Exercise prompt | Where does the word "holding" appear in the data? Copy every line that holds it.

★ ★ ★ ★

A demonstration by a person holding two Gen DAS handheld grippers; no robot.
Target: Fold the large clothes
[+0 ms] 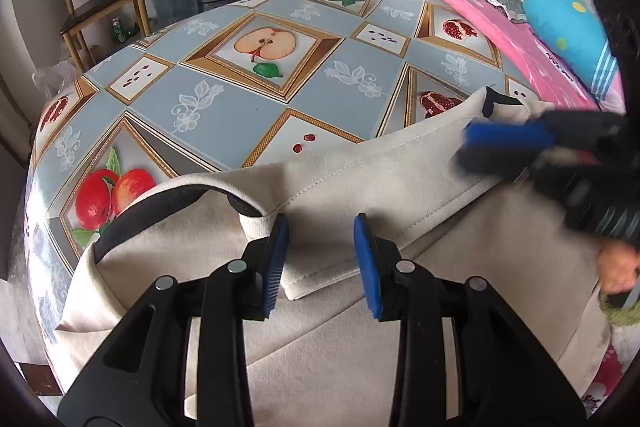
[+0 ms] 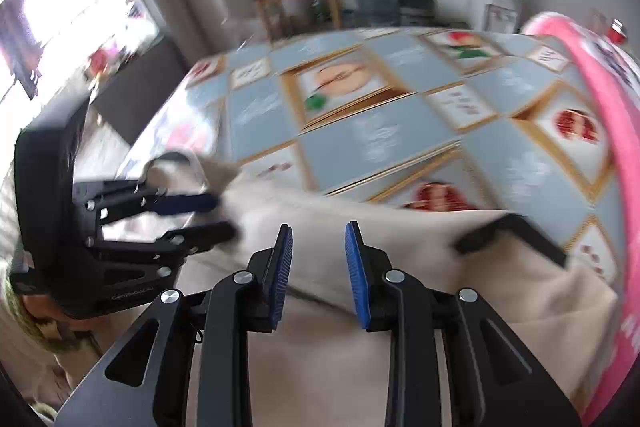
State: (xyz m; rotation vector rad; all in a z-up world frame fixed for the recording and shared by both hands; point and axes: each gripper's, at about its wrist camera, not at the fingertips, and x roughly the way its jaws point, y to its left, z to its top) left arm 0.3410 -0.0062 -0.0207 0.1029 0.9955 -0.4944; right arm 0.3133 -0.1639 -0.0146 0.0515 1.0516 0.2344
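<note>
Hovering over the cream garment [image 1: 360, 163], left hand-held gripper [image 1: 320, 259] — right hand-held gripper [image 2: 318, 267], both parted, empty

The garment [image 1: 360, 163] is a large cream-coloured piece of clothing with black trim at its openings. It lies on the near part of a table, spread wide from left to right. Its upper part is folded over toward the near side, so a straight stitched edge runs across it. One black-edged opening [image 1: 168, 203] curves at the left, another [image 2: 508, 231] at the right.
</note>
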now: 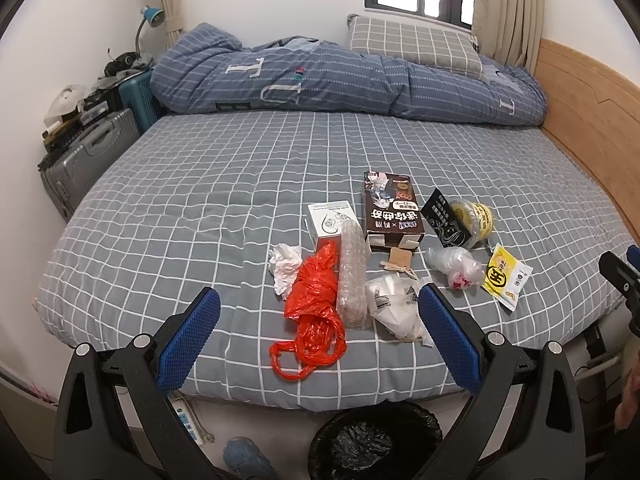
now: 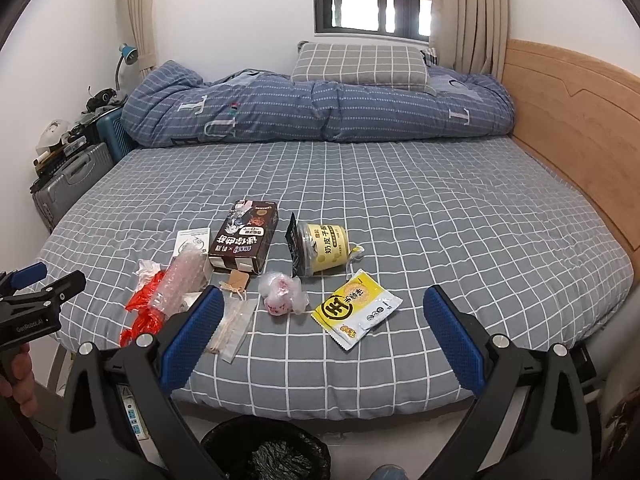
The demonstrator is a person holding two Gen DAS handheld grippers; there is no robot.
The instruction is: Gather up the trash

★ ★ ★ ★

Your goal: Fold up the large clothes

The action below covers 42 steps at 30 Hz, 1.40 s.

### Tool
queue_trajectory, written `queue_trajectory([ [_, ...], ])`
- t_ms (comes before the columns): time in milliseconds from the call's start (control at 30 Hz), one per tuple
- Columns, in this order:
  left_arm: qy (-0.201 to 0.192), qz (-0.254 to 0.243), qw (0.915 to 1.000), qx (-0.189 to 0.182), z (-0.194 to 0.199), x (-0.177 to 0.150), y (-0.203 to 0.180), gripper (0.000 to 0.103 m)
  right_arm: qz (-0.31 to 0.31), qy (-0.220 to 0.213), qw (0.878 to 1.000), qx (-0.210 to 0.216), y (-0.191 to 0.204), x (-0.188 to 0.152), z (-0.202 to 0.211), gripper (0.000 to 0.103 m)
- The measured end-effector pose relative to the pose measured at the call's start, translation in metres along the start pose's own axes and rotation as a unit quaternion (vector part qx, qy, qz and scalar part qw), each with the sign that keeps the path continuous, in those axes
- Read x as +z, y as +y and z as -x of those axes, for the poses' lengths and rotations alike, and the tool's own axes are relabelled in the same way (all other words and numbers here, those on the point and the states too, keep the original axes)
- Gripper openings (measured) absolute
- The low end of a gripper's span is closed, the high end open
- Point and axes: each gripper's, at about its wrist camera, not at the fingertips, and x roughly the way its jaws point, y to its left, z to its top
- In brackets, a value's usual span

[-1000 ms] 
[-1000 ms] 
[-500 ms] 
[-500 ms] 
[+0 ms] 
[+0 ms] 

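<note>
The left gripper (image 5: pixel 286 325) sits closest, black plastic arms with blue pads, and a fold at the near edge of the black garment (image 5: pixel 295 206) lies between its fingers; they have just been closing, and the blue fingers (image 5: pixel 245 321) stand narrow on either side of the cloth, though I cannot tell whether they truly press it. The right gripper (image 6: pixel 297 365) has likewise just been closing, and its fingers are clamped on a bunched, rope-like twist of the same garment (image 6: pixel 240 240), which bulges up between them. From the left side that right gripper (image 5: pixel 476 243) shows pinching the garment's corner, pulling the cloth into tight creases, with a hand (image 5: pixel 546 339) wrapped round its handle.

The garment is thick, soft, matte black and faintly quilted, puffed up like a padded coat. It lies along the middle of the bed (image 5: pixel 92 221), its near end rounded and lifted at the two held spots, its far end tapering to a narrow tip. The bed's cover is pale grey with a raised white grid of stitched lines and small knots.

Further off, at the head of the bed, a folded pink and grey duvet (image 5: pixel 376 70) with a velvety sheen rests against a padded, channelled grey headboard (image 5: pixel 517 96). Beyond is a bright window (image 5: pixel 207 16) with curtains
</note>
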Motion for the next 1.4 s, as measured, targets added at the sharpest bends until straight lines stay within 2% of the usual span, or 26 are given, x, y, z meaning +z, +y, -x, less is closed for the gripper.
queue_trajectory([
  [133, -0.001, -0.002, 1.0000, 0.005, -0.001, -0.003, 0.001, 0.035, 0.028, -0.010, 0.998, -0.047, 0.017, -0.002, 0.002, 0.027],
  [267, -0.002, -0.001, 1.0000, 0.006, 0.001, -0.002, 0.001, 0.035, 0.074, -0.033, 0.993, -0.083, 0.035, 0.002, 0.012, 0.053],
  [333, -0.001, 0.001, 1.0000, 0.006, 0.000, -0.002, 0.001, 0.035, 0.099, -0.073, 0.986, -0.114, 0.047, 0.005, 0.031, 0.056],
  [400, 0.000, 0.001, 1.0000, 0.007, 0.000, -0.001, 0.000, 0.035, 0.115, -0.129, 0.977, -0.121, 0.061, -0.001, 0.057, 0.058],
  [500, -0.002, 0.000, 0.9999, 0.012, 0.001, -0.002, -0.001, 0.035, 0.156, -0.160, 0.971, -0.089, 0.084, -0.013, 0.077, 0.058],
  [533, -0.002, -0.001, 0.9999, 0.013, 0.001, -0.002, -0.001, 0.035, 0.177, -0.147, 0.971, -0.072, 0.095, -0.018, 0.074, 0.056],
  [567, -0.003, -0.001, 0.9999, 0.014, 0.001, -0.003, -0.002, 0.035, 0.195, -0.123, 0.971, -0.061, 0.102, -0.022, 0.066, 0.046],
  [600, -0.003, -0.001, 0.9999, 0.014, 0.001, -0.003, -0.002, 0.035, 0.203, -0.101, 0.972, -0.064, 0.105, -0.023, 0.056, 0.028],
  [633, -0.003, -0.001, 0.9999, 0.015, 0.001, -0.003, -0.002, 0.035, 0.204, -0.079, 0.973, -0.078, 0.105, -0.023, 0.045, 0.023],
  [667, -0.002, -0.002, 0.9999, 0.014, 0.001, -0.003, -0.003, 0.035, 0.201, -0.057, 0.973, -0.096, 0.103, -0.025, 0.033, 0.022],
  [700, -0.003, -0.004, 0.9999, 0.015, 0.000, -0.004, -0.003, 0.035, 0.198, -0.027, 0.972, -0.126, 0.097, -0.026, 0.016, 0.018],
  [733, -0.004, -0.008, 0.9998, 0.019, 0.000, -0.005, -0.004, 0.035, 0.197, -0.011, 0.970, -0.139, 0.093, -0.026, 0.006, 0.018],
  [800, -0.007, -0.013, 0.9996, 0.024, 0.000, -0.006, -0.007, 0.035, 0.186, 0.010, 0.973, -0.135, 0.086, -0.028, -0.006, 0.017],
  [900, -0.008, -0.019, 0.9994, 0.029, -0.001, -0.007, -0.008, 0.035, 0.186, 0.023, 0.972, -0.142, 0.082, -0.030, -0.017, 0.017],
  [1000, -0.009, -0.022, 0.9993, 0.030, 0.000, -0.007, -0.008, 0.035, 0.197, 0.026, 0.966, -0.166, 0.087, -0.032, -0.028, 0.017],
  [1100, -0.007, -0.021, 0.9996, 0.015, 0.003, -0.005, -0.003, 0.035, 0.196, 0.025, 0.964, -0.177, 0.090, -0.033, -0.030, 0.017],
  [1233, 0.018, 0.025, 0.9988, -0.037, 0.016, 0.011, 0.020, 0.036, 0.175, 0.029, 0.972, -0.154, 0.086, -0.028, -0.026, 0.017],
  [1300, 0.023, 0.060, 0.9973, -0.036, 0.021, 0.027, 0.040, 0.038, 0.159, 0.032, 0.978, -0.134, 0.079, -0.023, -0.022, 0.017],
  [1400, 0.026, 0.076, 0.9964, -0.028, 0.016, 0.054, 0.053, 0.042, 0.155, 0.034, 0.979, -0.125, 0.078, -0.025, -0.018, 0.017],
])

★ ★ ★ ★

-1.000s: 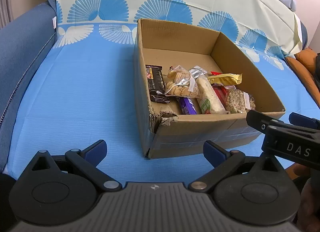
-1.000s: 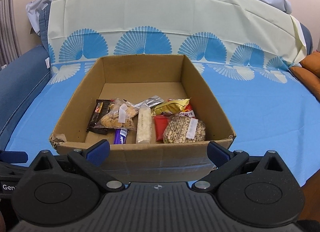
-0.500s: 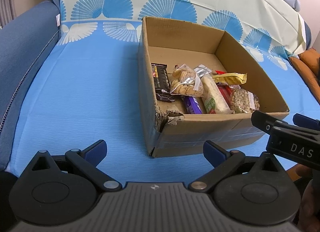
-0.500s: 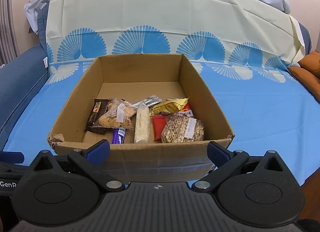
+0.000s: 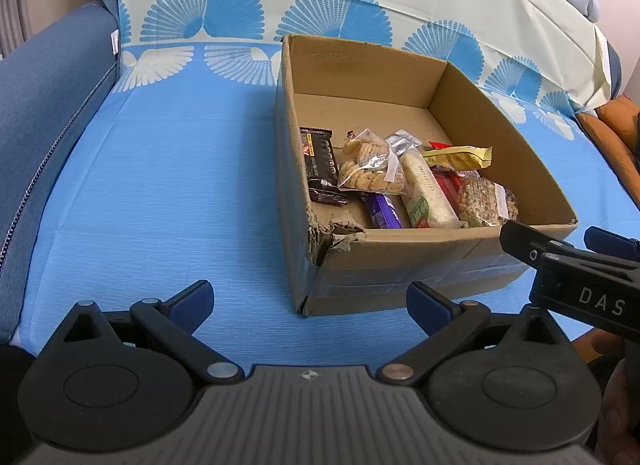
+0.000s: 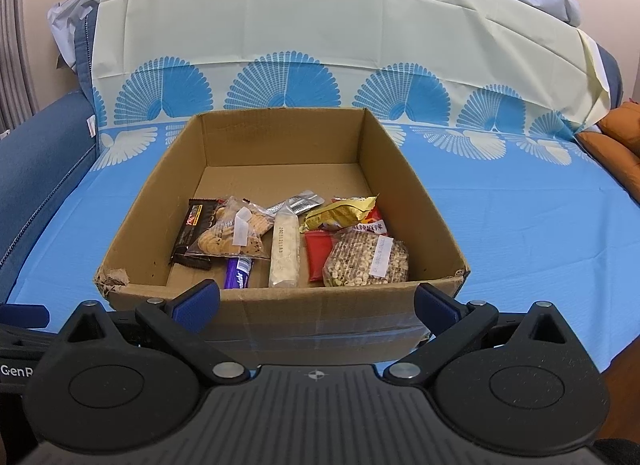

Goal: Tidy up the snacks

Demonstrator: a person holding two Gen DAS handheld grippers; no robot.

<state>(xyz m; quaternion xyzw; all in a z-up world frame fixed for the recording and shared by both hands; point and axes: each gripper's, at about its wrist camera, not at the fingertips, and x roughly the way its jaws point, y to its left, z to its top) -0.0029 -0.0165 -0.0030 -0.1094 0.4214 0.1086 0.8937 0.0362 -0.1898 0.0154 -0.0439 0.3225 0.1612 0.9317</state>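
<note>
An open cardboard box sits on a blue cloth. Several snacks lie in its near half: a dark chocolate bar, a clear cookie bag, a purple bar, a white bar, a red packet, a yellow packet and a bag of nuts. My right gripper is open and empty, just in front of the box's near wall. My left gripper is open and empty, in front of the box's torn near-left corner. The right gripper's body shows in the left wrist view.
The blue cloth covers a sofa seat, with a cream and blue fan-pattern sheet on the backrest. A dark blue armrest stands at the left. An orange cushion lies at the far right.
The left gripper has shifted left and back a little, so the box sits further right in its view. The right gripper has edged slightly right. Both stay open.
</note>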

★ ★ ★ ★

Response area |
A demonstration by a person holding two Gen DAS handheld grippers; no robot.
The demonstrator is a person holding two Gen DAS handheld grippers; there is no robot.
Demonstrator: a person holding two Gen DAS handheld grippers; no robot.

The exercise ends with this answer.